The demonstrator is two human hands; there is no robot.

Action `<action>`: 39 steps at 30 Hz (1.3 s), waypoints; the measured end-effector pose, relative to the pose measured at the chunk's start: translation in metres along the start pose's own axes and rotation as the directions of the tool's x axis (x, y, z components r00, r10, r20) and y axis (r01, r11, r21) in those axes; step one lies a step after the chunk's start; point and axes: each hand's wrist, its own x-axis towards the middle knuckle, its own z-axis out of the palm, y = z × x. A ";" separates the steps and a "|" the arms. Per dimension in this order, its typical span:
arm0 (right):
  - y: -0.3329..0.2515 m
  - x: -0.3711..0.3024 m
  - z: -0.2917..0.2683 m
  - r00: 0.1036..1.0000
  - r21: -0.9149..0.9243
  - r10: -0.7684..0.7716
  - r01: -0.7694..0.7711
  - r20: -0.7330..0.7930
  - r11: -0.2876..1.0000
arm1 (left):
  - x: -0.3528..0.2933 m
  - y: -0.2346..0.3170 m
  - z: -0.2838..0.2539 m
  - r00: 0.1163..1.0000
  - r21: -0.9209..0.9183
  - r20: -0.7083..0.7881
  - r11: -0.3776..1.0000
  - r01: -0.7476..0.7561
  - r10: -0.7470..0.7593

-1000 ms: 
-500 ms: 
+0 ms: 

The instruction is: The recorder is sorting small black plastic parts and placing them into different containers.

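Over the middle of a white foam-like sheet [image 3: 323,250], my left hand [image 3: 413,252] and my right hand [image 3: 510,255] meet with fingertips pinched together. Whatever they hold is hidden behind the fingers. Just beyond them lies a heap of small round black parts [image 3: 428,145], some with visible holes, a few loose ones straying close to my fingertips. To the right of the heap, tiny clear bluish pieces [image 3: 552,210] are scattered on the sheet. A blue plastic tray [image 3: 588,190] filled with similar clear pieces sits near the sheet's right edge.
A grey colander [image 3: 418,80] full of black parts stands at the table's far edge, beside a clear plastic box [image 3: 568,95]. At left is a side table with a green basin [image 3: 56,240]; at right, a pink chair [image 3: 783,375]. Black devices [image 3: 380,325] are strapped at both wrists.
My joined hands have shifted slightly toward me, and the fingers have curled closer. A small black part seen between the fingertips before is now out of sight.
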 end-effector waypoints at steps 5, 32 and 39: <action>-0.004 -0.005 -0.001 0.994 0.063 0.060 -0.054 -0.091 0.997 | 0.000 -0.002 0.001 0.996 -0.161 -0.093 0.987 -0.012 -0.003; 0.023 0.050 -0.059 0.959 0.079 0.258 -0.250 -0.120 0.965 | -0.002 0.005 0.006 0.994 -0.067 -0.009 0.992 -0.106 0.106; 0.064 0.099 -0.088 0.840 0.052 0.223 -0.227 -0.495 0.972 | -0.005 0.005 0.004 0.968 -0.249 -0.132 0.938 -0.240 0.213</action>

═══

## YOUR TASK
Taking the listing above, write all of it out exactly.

## EXPECTED ANSWER
The demonstrator is two human hands; there is no robot.

Action `<action>`: 39 steps at 30 Hz (1.3 s), waypoints; the measured end-effector pose, relative to the pose measured at the chunk's start: translation in metres along the start pose's own axes and rotation as the directions of the tool's x axis (x, y, z components r00, r10, r20) and y axis (r01, r11, r21) in those axes; step one lies a step after the chunk's start; point and axes: each hand's wrist, its own x-axis towards the middle knuckle, its own z-axis out of the palm, y = z × x. A ";" separates the steps and a "|" the arms. Per dimension in this order, its typical span:
arm0 (right):
  - y: -0.3329..0.2515 m
  - x: -0.3711..0.3024 m
  - z: -0.2917..0.2683 m
  - r00: 0.1036..1.0000
  - r21: -0.9149..0.9243
  - r10: -0.7684..0.7716
  - r01: -0.7694..0.7711
  - r20: -0.7330..0.7930
  - r11: -0.2876..1.0000
arm1 (left):
  - x: -0.3528..0.2933 m
  - y: -0.2346..0.3170 m
  - z: -0.2838..0.2539 m
  - r00: 0.1163..1.0000
  - r21: -0.9209..0.9183
  - r20: -0.7083..0.7881
  - r11: -0.3776..1.0000
  - r01: -0.7476..0.7561
  - r10: -0.7470..0.7593

-1000 ms: 
-500 ms: 
+0 ms: 

The instruction is: The recorder is sorting small black plastic parts and placing them into different containers.

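Over the middle of a white foam-like sheet [image 3: 323,250], my left hand [image 3: 413,252] and my right hand [image 3: 510,255] meet with fingertips pinched together. Whatever they hold is hidden behind the fingers. Just beyond them lies a heap of small round black parts [image 3: 428,145], some with visible holes, a few loose ones straying close to my fingertips. To the right of the heap, tiny clear bluish pieces [image 3: 552,210] are scattered on the sheet. A blue plastic tray [image 3: 588,190] filled with similar clear pieces sits near the sheet's right edge.
A grey colander [image 3: 418,80] full of black parts stands at the table's far edge, beside a clear plastic box [image 3: 568,95]. At left is a side table with a green basin [image 3: 56,240]; at right, a pink chair [image 3: 783,375]. Black devices [image 3: 380,325] are strapped at both wrists.
My joined hands have shifted slightly toward me, and the fingers have curled closer. A small black part seen between the fingertips before is now out of sight.
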 end-effector waypoints at steps 5, 32 and 39: <action>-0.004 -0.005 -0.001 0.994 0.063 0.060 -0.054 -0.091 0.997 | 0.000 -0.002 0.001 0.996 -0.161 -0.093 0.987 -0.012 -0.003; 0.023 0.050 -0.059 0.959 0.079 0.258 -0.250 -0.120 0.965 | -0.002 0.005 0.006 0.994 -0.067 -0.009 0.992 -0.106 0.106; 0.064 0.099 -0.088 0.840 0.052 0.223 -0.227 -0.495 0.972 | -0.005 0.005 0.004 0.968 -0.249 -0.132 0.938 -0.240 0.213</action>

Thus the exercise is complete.